COVID-19 testing. Courtesy/NIST (Shutterstock)
A multidisciplinary research team at the National Institute of Standards and Technology (NIST) has developed a way to increase the sensitivity of the primary test used to detect the SARS-CoV-2 virus, which causes COVID-19.
Applying their findings to computerized test equipment could improve our ability to identify people who are infected but do not exhibit symptoms.
The team’s results, published in the scientific journal Analytical and Bioanalytical Chemistry, describe a mathematical technique for perceiving comparatively faint signals in diagnostic test data that indicate the presence of the virus.
These signals can escape detection when the number of viral particles found in a patient’s nasal swab test sample is low. The team’s method helps a modest signal stand out more clearly.
“Applying our technique could make the swab test up to 10 times more sensitive,” said Paul Patrone, a NIST physicist and a co-author on the team’s paper. “It could potentially spot more people who are carrying the virus but whose viral count is too low for the current test to give a positive result.”

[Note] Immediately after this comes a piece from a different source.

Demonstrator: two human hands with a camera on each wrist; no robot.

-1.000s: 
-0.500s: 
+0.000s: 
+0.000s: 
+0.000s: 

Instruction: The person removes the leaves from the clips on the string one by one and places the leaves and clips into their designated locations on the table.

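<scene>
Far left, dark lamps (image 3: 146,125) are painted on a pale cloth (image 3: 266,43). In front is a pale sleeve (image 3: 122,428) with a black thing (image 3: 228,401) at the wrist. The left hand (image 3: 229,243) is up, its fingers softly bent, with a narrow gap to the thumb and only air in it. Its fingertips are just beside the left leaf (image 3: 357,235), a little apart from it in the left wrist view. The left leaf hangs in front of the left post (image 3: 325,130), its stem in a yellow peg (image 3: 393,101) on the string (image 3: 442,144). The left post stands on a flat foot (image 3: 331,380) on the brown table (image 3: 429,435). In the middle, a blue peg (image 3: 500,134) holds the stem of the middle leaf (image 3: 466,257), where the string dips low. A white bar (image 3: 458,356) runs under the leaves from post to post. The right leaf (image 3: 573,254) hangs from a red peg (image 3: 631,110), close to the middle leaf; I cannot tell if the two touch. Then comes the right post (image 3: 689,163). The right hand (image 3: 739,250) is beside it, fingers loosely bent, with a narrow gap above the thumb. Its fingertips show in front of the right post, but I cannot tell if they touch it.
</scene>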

The researchers’ findings prove that the data from a positive test, when expressed in graphical form, takes on a recognizable shape that is always the same. Just as a fingerprint identifies a person, the shape is unique to this type of test. Only the shape’s position, and importantly, its size, differ when graphed, varying with the quantity of viral particles that exist in the sample.
While it was known previously that the shape’s position could vary, the team learned that its size can vary as well. Reprogramming test equipment to recognize this shape, regardless of size or location, is the key to improving test sensitivity.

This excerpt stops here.